Yeah, so long as we’re gentle with it, I nodded, feeling a smile spreading over my face. We had a mission now, something way more exciting than scanning a dumb cloud. I’d wait until I’ve fixed a few things up first. Water filtration is down and the gravity plates aren’t happy.
“Excellent, can you get working on that now?” he asked, giving me an encouraging smile.
I nodded, smiling back. It was good to see him being our leader again after his defeated attitude just now.
“Can you get Jason’s room sorted first?” Warren asked hopefully. “He needs to be laying in a bed and the autodoc won’t be able to do its job on him if there’s no gravity.”
Another nod and I was out the door, headed for the room in question. The twist to the main hallway still had my gut churning a little, it was just not right. Poor Turshen.
I had to make a detour into my machine shop to grab my tools, and then I was off into the crawl spaces. Getting under Jason’s room was easy, and apparently so was the fix for the gravity plate. The power plug had fallen out. I’m not even kidding. Well, actually, the metal bracket that kept it plugged in had snapped, and then it had fallen out, but that was details.
After flicking a quick message to Warren that Jason’s room was habitable again, I wriggled my way to Cerri’s room. I figured she would probably want functioning gravity too.
When I arrived however, I quickly saw that I was not going to be able to fix this problem. In fact, I probably had about ten minutes before the ship detonated.
Fuck! The gravity plate under Cerri’s room is busted and very angry about that fact! I sent to the crew at large as I raced to get it out of its socket.
I could see dust around the plate wiggling wildly as gravity oscillated and warped around the piece of volatile tech, and as my hands entered that field, I felt it too. I knew what this behaviour meant, I’d read about it in one of the manuals.
The plate had become unstable, and that wildly changing field of gravity would begin expanding soon, along with the intensity of the different fields it generated from one second to the next. This would continue until the gravity it was creating was enough to tear the plate apart, at which point it would detonate in a very large and very deadly explosion of exotic particles.
I very quickly gave up trying to get the thing out gently and instead just cut the whole mounting out with a plasma saw.

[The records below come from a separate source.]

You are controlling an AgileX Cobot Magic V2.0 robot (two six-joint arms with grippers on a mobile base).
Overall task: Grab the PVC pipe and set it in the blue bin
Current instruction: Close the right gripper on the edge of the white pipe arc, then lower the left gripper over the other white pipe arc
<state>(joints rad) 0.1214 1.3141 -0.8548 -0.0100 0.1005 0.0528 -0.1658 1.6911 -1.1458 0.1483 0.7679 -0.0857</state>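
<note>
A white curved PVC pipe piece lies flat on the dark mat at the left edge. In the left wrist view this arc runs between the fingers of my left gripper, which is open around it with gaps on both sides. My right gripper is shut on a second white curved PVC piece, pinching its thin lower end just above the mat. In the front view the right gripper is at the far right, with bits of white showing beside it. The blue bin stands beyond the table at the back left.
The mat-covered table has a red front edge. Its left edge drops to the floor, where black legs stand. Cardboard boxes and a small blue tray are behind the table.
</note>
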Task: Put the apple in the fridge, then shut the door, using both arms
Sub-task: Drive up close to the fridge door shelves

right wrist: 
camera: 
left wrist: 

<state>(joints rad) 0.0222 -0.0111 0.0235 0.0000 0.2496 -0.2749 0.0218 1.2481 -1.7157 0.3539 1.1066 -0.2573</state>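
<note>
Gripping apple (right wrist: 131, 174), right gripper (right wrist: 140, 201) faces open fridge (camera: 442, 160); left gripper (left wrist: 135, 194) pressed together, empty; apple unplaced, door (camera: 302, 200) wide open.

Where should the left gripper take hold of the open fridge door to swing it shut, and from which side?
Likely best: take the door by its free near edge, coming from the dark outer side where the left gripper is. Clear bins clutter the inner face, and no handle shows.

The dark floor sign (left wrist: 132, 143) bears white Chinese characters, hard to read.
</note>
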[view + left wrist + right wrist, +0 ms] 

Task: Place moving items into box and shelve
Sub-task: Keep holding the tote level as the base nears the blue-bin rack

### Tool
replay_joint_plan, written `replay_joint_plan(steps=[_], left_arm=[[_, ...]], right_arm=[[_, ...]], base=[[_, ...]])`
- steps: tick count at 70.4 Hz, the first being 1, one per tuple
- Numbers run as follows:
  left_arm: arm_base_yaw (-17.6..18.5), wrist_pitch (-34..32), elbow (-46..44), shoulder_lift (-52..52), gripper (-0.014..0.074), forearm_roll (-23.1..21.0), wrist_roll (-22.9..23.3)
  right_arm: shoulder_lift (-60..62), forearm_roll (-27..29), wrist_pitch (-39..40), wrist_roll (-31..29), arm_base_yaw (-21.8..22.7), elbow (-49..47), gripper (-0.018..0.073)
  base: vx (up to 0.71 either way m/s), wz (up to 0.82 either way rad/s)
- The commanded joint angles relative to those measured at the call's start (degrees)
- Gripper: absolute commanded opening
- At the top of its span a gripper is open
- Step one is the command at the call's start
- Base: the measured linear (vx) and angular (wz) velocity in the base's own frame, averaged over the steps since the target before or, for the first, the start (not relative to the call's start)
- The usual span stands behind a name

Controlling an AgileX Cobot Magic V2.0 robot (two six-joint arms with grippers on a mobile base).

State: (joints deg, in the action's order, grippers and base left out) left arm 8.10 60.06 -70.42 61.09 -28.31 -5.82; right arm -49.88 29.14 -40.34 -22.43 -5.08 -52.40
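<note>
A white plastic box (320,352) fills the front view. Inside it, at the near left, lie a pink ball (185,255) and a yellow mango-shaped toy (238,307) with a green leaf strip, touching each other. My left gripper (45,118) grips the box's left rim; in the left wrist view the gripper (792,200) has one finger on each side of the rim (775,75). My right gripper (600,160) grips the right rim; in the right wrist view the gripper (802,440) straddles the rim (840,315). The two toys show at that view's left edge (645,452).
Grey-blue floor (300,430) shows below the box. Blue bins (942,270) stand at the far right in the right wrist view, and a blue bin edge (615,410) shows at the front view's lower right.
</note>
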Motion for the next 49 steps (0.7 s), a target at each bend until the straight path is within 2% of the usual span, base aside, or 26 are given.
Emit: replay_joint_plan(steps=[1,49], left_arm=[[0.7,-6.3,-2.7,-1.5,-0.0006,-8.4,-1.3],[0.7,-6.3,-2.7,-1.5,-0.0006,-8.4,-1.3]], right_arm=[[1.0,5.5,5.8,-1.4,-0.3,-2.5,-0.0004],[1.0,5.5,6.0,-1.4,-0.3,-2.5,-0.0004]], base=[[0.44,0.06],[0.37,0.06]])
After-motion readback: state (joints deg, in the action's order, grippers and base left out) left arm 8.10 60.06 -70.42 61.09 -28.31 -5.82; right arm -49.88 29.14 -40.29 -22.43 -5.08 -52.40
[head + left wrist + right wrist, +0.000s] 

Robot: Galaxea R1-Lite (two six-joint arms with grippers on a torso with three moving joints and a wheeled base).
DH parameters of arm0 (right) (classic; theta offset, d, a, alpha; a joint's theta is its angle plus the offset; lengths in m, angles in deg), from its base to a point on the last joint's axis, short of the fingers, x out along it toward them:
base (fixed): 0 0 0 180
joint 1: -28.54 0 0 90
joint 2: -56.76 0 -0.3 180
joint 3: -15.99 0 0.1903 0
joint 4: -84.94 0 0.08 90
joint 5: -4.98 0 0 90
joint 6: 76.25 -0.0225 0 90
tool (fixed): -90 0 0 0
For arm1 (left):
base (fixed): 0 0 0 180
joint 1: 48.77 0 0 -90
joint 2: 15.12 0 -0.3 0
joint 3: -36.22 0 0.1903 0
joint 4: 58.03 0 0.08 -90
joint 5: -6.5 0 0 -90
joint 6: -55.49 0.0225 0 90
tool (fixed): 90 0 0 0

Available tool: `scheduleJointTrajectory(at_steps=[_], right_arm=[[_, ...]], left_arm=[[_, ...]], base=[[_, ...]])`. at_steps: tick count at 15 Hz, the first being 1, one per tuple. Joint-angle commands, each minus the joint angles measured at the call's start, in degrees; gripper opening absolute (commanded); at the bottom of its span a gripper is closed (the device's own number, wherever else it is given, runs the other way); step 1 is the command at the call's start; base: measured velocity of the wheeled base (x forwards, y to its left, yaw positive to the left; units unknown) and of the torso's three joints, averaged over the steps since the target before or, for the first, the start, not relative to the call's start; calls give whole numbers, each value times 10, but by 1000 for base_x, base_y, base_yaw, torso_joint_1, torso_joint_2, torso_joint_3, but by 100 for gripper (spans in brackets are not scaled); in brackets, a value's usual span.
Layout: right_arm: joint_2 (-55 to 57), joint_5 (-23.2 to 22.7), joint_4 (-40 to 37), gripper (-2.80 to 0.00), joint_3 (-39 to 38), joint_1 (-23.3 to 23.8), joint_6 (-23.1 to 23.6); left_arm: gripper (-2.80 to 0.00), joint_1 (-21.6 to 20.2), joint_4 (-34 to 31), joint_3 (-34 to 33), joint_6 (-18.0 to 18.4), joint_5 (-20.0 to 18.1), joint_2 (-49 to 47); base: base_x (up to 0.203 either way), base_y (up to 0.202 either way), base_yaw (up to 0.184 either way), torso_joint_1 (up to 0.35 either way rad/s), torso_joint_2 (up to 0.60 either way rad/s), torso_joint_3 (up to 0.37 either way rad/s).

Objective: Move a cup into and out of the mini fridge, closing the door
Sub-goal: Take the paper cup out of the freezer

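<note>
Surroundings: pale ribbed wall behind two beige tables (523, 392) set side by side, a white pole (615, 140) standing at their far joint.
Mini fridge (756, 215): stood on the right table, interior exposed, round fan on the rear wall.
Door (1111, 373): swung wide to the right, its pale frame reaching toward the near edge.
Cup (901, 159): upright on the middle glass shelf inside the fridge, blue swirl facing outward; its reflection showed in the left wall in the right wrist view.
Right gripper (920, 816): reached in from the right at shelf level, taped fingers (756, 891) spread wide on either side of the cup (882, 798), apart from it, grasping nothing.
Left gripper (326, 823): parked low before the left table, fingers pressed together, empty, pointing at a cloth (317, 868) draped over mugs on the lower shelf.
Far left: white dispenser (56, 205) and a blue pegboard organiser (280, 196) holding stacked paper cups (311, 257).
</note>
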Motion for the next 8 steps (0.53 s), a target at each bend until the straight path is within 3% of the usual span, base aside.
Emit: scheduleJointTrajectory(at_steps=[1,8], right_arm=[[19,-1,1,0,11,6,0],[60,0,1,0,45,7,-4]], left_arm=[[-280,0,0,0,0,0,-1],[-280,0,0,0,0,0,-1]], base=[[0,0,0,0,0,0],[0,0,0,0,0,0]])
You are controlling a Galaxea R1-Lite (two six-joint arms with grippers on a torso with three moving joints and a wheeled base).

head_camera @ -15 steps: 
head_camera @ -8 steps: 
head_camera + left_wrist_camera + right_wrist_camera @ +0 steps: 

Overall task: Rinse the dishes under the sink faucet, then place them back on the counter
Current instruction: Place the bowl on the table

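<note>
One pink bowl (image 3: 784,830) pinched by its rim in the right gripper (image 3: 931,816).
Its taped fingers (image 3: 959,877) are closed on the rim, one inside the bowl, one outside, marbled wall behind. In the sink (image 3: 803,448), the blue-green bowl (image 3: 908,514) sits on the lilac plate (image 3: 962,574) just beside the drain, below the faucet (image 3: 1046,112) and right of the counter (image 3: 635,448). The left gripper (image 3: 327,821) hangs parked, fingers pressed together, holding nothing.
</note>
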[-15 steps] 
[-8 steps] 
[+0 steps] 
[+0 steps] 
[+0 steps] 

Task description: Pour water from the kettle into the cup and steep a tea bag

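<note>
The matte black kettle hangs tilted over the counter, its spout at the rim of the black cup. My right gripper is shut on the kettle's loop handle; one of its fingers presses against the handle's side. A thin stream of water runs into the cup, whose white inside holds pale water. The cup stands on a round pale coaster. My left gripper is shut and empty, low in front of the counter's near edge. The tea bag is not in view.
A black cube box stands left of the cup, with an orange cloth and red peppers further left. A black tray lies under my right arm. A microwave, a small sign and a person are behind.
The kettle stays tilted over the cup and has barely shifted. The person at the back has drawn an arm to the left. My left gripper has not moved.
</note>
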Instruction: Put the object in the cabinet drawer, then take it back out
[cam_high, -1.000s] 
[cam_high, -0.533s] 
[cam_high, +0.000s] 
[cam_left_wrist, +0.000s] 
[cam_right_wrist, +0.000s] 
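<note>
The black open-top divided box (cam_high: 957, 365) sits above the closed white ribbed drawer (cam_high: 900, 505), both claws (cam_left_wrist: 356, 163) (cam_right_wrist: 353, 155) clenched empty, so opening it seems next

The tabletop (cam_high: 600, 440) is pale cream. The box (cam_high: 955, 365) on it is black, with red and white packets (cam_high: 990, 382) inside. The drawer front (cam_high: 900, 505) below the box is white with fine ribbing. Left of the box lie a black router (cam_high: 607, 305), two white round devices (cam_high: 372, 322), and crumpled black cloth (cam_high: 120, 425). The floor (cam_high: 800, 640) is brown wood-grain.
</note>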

Angry gravity plate under one arm, I rushed through the crawl spaces as fast as I could while mentally ordering Bundit to meet me at the nearest hatch.
My loyal mech had the hatch already open as I arrived, and I threw the impromptu bomb into its waiting arms.
“Get it out of here! Throw it as hard as you can out an airlock Bundit!” I shouted, making feeble shooing motions with my hands.
Bundit was on it, racing off and around a corner in a few seconds flat. Air whistled past me as the mech overrode the airlock safeties to save time, then stopped as the door slammed once again.
I waited breathlessly to see if we’d been fast enough, the seconds ticking by far too slowly. Then, the ship shuddered slightly, the shields protesting this latest assault on their integrity.
“Oh, thank fuck,” I groaned, allowing myself to collapse face first onto the floor. I needed another nap.